Il est alors légitime
de se poser la question suivante
: La course à pied modifie-t-elle
la morphologie du pied ?

J’ai étudié
(avec un podomètre électronique)
la variation de surface de la
sole plantaire après
un jogging de 10 kilomètres
(réalisé à
11,5 km/h) chez 9 sujets pratiquant
la course à pieds de
manière régulière.

RESULTATS
:

A propos de la surface
de la sole plantaire :

Pour l’ ensemble des joggers
(9), il y a une augmentation
significative de la surface
de la sole plantaire après
la course (+11,38 cm2 de moyenne,
avec + 0,8 cm2 d’ augmentation
minimale jusqu’à 19,2
cm2 d’augmentation maximale).
Cela correspond à peu
près à une augmentation
moyenne de 7% par rapport à
la surface de la sole plantaire
initiale.
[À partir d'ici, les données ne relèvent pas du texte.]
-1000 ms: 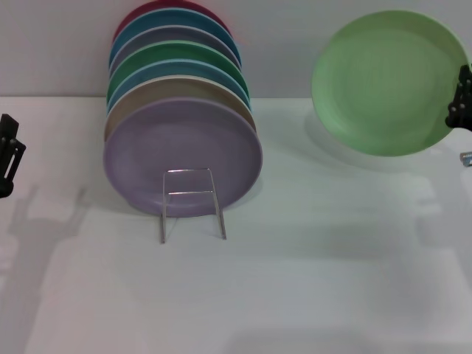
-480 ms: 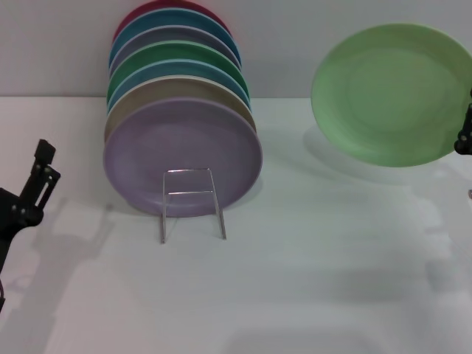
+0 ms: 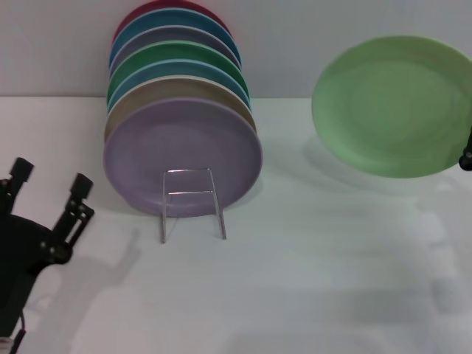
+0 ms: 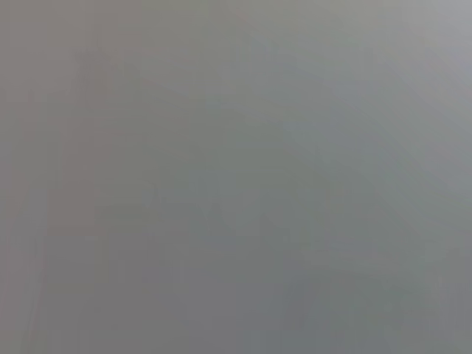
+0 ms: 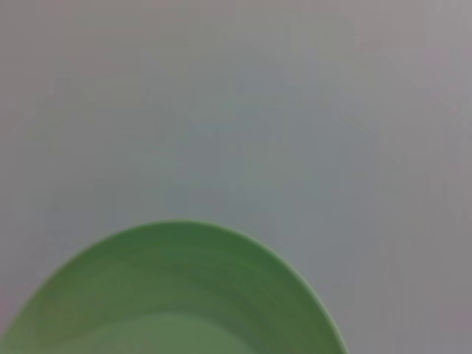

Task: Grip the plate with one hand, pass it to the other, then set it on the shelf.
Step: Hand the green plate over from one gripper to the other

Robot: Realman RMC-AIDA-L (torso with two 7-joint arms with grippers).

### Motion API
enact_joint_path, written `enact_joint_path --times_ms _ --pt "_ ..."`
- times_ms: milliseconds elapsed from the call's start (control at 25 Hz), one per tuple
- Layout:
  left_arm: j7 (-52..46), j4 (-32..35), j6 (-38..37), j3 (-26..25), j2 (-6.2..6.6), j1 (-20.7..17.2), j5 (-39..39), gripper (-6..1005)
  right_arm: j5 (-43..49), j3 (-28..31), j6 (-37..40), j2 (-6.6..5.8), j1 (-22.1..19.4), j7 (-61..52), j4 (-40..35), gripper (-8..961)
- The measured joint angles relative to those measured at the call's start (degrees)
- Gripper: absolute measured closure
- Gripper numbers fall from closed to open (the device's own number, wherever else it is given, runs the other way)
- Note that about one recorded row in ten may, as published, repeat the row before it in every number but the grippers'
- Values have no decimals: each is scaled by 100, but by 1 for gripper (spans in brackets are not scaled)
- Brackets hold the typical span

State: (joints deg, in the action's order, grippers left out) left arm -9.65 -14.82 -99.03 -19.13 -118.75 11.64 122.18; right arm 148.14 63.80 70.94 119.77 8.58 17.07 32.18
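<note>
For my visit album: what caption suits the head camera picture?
Right gripper holds a mint-green plate aloft; left gripper, jaws open, near the rack.

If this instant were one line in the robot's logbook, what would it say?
stage: before handover | plate: held up at its edge by right gripper | left gripper: open, empty, left of rack

Head view: bright, even, diffuse light; white tabletop point(image 3: 310, 280) near washed out, no hard glare. Soft grey shadows: broad one under raised plate point(image 3: 391, 107), faint one beside left tool point(image 3: 49, 193), thin one by shelf point(image 3: 192, 203). Stacked plates point(image 3: 181, 110) matte, no highlights. Focus mildly soft throughout; no evident edge distortion.
Left wrist view: featureless dull grey, nothing resolved.
Right wrist view: plate rim blurred, background flat grey, dimmer than head view.
</note>
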Motion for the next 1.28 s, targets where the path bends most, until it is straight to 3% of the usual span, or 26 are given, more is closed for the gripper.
enact_joint_path --times_ms 200,480,800,1280 --pt "0 -149 64 400 -22 65 -3 169 -414 -600 493 6 -139 1 -61 933" --pt "316 -704 448 854 -33 187 -1 169 -1478 -1871 1360 5 -254 53 -234 932" --pt "477 -862 774 1019 -33 329 -3 169 -1991 -2824 1732 3 -390 201 -372 931" --pt "534 -1244 1555 1116 -34 595 8 169 -3015 -4366 2102 8 -490 1494 -168 931"
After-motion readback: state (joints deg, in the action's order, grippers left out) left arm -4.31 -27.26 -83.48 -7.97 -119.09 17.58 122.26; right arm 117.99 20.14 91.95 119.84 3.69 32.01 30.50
Par conséquent
la pratique de la course à
pied sur 10 kilomètres
à une vitesse moyenne
proche de 11,5 Km/h engendre
une augmentation de la surface
de la sole plantaire dans les
minutes qui suivent celle-ci
(sur la population étudiée).

 

 

 

 

 
 
 
 
 

 
 
 

 

On remarque
aussi dans tous les cas une augmentation
de surface de l’avant-pied (surface
podale se situant en avant du centre
de pression) de 8,1 cm2 en moyenne.
Pour l’ arrière-pied (surface
podale comprise en arrière
du centre de pression), on note dans
6 cas sur 9 une augmentation moyenne
de +6,2 cm2 et dans 3 cas sur 9 une
diminution moyenne de -2,17 cm2.
Par conséquent la pratique
de la course à pied sur 10
Kilomètres à une vitesse
moyenne proche de 11,5 km/h occasionne
toujours une augmentation de surface
de l’ avant pied, dans 1/3 des cas
une diminution de surface de l’ arrière
pied, et dans 2/3 des cas une augmentation
de surface de l’ arrière pied
(sur la population étudiée).

L’ augmentation de surface
de la sole plantaire après
la course peut s’ expliquer en plusieurs
points :

La quantité de masse
"supportée" par le
pied en un temps très court
(quelques centaines de millisecondes
par foulées) et avec un nombre
de répétitions importants.

Le nombre important d’articulations
au niveau du pied qui permettent l’
adaptation du pied au sol et qui s’effondrent
mécaniquement et successivement
pour jouer un rôle "d’absorbeur
d’ ondes de chocs", avant de
devenir un bras de levier rigide pour
donner lieu à la propulsion.

Fatigue musculaire engendrée
par la course entraînant un
effondrement des arches du pied.

L’ augmentation de surface
plus importante au niveau de l’ avant
pied que de l’ arrière pied
peut s’ expliquer : Par le fait qu’
à la vitesse de 11,5 km/h l’
appui talonnier est minime en quantité
de temps.
Le nombre d’articulations au
niveau de l’avant-pied est nettement
plus important.

CONCLUSION :

Au niveau de cette étude,
la course à pied affaisse le
pied juste après la pratique
de celle-ci. On peut supposer que
l’entraînement, permet
de tonifier le pied dans le temps
sur le principe de la « sur-compensation
» .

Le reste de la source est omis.